World life expectancy project
- mailfreda
- Aug 19, 2025
- 2 min read
Updated: Sep 1, 2025
This MySQL workflow prepares and analyses real-world life expectancy data.
Link to code:

First, let's look at the data:

It begins with data cleaning, including removing duplicate records
Let's run a count on the ID that should be unique:
SELECT Country, Year, CONCAT(Country, Year), COUNT(CONCAT(Country, Year))
FROM world_life_expectancy
GROUP BY Country, Year, CONCAT(Country, Year)
HAVING COUNT(CONCAT(Country, Year)) > 1;
With this code, duplicates were identified
Then I used a ROW_NUMBER() window function to systematically delete duplicate rows while keeping one valid entry.

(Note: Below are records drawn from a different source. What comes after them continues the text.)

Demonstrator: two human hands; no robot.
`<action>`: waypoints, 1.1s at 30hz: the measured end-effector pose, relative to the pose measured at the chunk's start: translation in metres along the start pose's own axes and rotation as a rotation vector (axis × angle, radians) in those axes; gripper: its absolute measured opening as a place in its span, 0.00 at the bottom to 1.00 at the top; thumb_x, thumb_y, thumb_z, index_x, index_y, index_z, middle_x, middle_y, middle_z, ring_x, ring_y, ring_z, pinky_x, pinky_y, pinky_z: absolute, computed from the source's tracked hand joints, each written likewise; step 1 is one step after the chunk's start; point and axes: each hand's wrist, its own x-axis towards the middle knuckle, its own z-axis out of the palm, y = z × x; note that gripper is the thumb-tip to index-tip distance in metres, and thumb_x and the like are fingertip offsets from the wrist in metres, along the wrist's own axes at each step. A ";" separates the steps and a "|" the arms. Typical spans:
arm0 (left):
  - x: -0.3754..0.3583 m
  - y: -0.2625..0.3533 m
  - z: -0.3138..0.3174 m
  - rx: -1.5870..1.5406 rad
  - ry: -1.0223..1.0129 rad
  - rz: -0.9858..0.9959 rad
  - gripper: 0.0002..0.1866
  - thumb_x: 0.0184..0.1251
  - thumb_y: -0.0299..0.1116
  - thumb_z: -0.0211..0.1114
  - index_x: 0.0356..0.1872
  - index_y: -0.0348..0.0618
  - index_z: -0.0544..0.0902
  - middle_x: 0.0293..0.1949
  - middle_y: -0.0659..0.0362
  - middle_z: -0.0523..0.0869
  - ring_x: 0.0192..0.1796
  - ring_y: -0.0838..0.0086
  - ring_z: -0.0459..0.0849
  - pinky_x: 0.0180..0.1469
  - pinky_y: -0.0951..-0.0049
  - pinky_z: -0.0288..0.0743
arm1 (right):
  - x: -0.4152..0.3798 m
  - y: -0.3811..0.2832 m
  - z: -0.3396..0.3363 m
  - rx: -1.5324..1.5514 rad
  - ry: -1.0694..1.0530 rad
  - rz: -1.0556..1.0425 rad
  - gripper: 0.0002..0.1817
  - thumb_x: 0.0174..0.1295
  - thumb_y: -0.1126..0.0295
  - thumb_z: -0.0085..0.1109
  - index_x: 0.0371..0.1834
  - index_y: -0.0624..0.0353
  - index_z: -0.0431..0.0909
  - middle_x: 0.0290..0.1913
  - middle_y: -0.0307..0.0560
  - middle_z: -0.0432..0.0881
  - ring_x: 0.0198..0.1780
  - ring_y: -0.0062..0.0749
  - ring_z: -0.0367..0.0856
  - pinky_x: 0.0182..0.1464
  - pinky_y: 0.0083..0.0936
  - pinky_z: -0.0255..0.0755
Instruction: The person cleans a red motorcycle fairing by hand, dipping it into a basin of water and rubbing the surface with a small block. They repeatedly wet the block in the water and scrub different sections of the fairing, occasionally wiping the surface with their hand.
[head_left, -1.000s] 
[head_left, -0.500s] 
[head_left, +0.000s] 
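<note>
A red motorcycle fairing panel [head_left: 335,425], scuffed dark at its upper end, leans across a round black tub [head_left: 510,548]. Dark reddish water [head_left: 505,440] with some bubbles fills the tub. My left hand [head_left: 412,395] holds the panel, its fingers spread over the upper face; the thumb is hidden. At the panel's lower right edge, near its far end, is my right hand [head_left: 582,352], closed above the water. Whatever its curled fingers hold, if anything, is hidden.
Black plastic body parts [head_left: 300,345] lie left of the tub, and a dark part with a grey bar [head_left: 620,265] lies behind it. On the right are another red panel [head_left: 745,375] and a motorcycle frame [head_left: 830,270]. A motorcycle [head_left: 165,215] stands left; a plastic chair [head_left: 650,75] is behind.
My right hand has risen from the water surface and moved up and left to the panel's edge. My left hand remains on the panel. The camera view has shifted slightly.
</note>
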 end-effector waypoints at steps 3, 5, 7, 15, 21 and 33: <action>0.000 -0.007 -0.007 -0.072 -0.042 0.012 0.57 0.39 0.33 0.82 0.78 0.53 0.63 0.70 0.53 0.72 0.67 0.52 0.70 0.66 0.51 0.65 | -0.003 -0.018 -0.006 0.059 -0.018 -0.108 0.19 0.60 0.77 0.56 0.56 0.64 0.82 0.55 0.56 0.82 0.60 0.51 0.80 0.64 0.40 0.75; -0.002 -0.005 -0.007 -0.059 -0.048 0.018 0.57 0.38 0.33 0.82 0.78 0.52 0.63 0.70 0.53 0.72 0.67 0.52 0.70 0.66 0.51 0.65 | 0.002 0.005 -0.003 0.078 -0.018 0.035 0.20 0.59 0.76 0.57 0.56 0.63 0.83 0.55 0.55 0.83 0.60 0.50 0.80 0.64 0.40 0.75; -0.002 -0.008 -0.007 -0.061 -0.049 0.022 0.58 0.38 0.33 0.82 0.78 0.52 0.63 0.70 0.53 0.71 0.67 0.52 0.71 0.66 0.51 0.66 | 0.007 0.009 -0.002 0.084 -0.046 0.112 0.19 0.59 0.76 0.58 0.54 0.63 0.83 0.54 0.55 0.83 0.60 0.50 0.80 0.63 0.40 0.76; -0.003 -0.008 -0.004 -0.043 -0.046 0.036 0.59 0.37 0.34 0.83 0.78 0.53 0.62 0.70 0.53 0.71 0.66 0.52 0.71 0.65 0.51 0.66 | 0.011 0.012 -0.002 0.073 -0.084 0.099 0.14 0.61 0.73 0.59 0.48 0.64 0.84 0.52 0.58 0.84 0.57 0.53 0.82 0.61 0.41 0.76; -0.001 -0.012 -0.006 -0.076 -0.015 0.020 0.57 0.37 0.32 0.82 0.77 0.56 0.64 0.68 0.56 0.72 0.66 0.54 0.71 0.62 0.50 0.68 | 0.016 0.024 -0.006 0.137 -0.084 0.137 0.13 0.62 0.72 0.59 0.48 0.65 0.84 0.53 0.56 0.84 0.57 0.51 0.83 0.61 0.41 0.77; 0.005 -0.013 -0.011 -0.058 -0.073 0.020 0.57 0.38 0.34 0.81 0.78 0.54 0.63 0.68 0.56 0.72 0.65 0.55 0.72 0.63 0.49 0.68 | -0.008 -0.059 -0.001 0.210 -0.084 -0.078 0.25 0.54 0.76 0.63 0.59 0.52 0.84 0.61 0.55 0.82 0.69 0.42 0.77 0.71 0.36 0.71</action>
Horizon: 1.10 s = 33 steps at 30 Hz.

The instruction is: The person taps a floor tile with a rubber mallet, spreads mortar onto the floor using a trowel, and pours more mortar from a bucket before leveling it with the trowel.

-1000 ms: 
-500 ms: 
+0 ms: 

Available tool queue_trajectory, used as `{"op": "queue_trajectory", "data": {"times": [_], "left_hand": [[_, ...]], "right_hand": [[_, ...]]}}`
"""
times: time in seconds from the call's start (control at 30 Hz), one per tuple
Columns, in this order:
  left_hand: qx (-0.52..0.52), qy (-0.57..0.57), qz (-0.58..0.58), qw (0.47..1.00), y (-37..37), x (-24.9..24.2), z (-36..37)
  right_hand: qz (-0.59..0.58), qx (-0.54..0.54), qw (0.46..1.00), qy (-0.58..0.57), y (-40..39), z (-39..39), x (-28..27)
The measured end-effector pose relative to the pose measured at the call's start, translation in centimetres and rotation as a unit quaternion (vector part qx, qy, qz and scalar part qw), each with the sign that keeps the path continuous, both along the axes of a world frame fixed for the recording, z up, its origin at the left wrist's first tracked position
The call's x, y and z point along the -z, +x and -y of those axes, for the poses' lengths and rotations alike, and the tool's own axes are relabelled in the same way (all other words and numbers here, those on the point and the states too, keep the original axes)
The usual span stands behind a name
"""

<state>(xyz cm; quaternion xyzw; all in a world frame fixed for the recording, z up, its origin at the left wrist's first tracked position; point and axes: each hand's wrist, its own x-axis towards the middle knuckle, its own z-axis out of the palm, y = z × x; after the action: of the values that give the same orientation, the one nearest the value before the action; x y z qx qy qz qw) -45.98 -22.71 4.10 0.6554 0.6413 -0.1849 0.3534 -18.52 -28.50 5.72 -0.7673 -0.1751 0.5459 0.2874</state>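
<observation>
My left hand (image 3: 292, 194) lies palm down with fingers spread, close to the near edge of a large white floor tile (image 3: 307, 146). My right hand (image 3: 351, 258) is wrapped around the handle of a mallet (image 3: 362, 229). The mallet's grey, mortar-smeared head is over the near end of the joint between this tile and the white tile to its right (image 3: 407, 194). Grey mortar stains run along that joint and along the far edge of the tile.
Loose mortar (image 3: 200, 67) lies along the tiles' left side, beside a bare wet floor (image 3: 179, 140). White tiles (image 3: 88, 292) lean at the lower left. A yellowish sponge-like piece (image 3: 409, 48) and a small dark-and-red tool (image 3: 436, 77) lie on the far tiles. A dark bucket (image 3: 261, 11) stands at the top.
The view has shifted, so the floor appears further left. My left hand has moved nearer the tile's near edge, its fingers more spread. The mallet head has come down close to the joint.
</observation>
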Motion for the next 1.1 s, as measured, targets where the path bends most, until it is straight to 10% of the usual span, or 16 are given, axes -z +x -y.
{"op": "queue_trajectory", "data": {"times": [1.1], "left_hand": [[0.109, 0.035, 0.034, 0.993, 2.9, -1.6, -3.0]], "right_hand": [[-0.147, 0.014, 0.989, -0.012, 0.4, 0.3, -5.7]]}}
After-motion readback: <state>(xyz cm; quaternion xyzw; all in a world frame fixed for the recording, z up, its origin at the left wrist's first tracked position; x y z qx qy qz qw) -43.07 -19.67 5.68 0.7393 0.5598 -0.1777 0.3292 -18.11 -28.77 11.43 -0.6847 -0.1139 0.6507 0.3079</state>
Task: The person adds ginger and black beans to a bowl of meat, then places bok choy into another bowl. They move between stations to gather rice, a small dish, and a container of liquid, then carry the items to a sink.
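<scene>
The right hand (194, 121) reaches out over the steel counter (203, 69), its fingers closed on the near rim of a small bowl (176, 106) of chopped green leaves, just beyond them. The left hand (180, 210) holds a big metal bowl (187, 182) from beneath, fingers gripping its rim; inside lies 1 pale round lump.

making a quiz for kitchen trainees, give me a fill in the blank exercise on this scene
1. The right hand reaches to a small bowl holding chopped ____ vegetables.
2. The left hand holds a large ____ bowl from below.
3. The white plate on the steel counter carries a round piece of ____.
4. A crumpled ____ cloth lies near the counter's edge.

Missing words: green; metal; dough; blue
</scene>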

Finally, I re-ran the duplicate check to confirm the data was clean.
SELECT Row_ID, CONCAT(Country, Year),
ROW_NUMBER() OVER(PARTITION BY CONCAT(Country, Year) ORDER BY CONCAT(Country, Year)) AS row_num
FROM world_life_expectancy;
Missing status values were imputed by using country-level data :
UPDATE world_life_expectancy t1
JOIN world_life_expectancy t2
ON t1.Country = t2.Country
SET t1.Status = 'Developing'
WHERE t1.Status = '' AND t2.Status <> '' AND t2.Status = 'Developing';
Missing life expectancy values were imputed with calculated averages:
UPDATE world_life_expectancy t1
JOIN world_life_expectancy t2 ON t1.Country = t2.Country AND t1.Year = t2.Year - 1
JOIN world_life_expectancy t3 ON t1.Country = t3.Country AND t1.Year = t3.Year + 1
SET t1.`Life expectancy` = ROUND((t2.`Life expectancy` + t3.`Life expectancy`) / 2, 1)
WHERE t1.`Life expectancy` = '';
Taking a look at factors influencing or correlating with life expectancy
Using exploratory data analysis
Life expectancy trends:
SELECT Country, MIN(`Life expectancy`), MAX(`Life expectancy`),
ROUND(MAX(`Life expectancy`) - MIN(`Life expectancy`), 1) AS life_increase_15_years
FROM world_life_expectancy
GROUP BY Country
HAVING MIN(`Life expectancy`) <> 0
AND MAX(`Life expectancy`) <> 0
ORDER BY life_increase_15_years DESC;
Many African countries and South Africa had a 15-year life expectancy increase over 15 years:

Versus a low number of increases seen in developed countries that already had a high life expectancies:

A Positive Correlation was shown between GDP and life expectancy:
Avg life expectancy vs GDP (per country) :
SELECT Country, ROUND(AVG(`Life expectancy`), 1), ROUND(AVG(GDP), 1)
FROM world_life_expectancy
GROUP BY Country
HAVING ROUND(AVG(`Life expectancy`), 1) > 0
AND ROUND(AVG(GDP), 1) > 0
ORDER BY ROUND(AVG(GDP), 1) DESC;
Status vs combined averages of life expectancy and countries:
SELECT Status, ROUND(AVG(`Life expectancy`), 1), COUNT(DISTINCT Country)
FROM world_life_expectancy
GROUP BY Status;

Relationship between BMI and life expectancy
According to this, the high BMI in some developed countries does not seem to lower life expectancy and
requires more exploration:
SELECT Country, ROUND(AVG(`Life expectancy`), 1), ROUND(AVG(BMI), 1)
FROM world_life_expectancy
GROUP BY Country
HAVING ROUND(AVG(`Life expectancy`), 1) > 0
AND ROUND(AVG(BMI), 1) > 0
ORDER BY ROUND(AVG(BMI), 1) DESC;

Mortality Trends
Cumulative adult mortality by country and year were investigated:
SELECT Country, Year, `Life expectancy`, `Adult Mortality`,
SUM(`Adult Mortality`) OVER(PARTITION BY Country ORDER BY Year) AS rolling_total
FROM world_life_expectancy;
Together, these steps provide a structured approach to transforming raw health and economic data into meaningful insights.